Was Dr. Weinstein open to returning to a psychiatric unit if his depression recurs?

“A few months after I left, I became even more depressed and suicidal. I didn’t go back, and I really hope I’ll never have to be in a hospital again.” Instead, he notes that medication changes, cognitive-behavioral therapy, and sessions with his psychotherapist were helpful. “They changed my perspective.”

Dr. Weinstein also questions if he should have agreed to ECT. “I was better when I left the hospital, but the treatment itself was crude, and I still wonder if it affects my memory now.”

I wanted to know what psychiatrists might learn from his experiences with involuntary care. Weinstein hesitated. “It wasn’t the best experience, and I felt there had to be a better way, but I know everyone was trying to help me, and I want my overall message to be one of hope. I don’t want to complain, because I’ve ended up in a much better place, I’m back at work, enjoying my family, and I feel joy now.”

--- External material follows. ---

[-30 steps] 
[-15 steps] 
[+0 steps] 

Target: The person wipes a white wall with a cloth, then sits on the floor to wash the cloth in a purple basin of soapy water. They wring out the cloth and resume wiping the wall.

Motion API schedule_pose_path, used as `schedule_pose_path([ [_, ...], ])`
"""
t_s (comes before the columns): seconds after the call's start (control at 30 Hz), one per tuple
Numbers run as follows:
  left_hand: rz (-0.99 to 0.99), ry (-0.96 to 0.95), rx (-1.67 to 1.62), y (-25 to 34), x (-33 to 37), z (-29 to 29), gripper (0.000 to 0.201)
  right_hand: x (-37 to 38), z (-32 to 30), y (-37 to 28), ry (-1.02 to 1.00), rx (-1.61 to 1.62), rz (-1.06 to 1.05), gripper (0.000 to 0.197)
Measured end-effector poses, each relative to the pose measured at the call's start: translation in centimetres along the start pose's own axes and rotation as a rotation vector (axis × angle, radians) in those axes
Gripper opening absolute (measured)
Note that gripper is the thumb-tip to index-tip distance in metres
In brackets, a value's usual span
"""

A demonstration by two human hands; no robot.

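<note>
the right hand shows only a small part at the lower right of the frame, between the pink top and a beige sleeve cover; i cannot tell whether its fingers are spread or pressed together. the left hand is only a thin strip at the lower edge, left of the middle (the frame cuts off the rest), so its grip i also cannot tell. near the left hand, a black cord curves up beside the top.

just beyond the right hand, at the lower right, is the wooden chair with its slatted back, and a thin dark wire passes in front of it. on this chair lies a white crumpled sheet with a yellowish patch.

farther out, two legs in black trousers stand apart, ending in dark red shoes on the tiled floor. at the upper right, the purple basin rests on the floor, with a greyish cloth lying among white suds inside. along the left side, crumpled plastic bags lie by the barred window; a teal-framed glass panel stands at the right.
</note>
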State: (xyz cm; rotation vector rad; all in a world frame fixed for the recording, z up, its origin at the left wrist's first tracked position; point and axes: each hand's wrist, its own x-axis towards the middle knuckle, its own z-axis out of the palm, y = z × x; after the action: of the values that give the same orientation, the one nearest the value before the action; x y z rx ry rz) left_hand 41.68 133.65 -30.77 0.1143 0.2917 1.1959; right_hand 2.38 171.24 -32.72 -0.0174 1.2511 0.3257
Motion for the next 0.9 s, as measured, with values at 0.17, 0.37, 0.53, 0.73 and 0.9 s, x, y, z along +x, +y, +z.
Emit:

For psychiatrists, this is the best outcome from a story such as Dr. Weinstein’s. He’s much better, in a scenario where he could have just as easily have died, and he wasn’t traumatized by his care. However, he avoided returning to inpatient care at a precarious time, and he’s left asking if there weren’t a gentler way this could have transpired. These questions are easier to look at from the perspective of a Monday morning quarterback than they are to look at from the perspective of a treatment team dealing with a very sick and combative patient. Still, I hope we all continue to question patients about their experiences and ask if there might be better ways.

Dr. Miller, who practices in Baltimore, is coauthor with Annette Hanson, MD, of “ Committed: The Battle Over Involuntary Care ” (Baltimore: Johns Hopkins University Press, 2016).